Whatever other facts emerge about Spacey, however, here’s a depressing one: Kevin Spacey is our first out A-List leading-man movie star. You can pick that sentence apart all day long, if you want to. Ian McKellen is out and proud but has never been on that hobnobbing-with-Julia-Roberts “A-List.” Neil Patrick Harris is an A-Lister but has never been a real movie star. After decades of the axiom that gay actors who come out of the closet will see their career prospects dry up, we’ve been seeing that proved wrong again and again by men like Jonathan Groff and Matt Bomer, though their stardom has been on television.

But at the movies, at the very top echelon of the business, leading men are still all uniformly straight. Publicly, at least. Spacey is the first, and he’s been forced out besides. And even that has happened now that he’s settled into supporting roles and TV shows. Spacey never came out when it mattered. He didn’t come out when he was winning two Academy Awards in the late 1990s. Not when he was headlining six movies between 1998 and 2001. Not when he was starring as Lex Luthor in the ill-fated Superman Returns for director Bryan Singer. Coming out then would’ve been gutsy and groundbreaking. Coming out now looks like a cowardly deflection.

Looking at Spacey’s career right now, in light of these allegations, is looking out upon a city that’s about to burn down to the ground. Who knows what’s going to happen to House of Cards when it comes time to begin production again. It’s tough to imagine Netflix will be all that eager to trot out a new season with its leading man accused of making advances on a minor, no matter how much of a swine Frank Underwood is on screen. At the movies it’s even more stark. Here are the three as-yet-unreleased movies listed on Spacey’s IMDb:

  • All the Money in the World, directed by Ridley Scott and slated to open in six short weeks, on December 8th. In it, Spacey plays Jean Paul Getty, the richest man in the world, who refuses to pay a ransom when his grandchild is kidnapped. The film was gearing out for an awards play, with Spacey as the featured supporting actor.
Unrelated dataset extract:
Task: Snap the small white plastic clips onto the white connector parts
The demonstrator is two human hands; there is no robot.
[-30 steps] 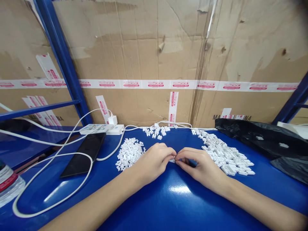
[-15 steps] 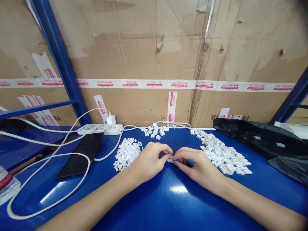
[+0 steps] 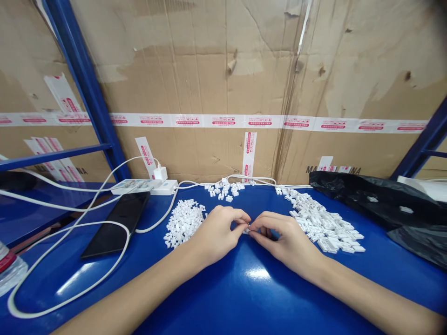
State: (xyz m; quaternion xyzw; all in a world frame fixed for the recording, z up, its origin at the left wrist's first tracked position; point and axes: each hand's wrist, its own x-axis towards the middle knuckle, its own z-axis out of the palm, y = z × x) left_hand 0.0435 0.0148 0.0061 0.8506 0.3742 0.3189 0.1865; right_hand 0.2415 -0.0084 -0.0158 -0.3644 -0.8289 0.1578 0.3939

That campaign won’t happen now, and while you certainly could market the film around Michelle Williams alone, as the boy’s mother, the roll-out will be engulfed in controversy; it will surprise no one if this one gets taken off the 2017 calendar and pushed to next year.
  • Billionaire Boys Club, based on the true-life story of an ’80s financial scam, starring a cast of exclusively hot young talent (Ansel Elgort, Taron Egerton, Jeremy Irvine). It now seems unfathomable that a film with Spacey surrounded by that cast could be released without massive controversy. Woody Allen has managed to make movies that bring to mind the accusations of sexual assault that have been levied against him, but don’t expect Spacey to be able to walk between the raindrops in quite the same way.
  • Gore, in which Spacey plays the famed gay intellectual Gore Vidal, and which currently boasts the logline, “A young man spends a summer in Italy where he meets his idol, Gore Vidal, who teaches him about life, love, and politics.” According to IMDb, this is filming now.

The priority here isn’t to help Kevin Spacey weather these accusations and maintain a career, and yet even still, it is especially hard to imagine how any of these projects could be released without massive controversy. Spacey’s career is about to implode right before our eyes, and given the incredibly well-sourced accusations against him, it probably should. But when the ashes are sifted through, the lesson can’t be A-Lister Comes Out of the Closet, Career Is Ended. And if Spacey’s attempt to change the story from accusations of sexual misconduct with an underage boy to his own homosexuality do successfully shift that narrative, that’s what could happen. It shouldn’t.

Kevin Spacey’s career in Hollywood, as least as we know it, may well be over. It’s his actions, and not his gayness, that will have killed it.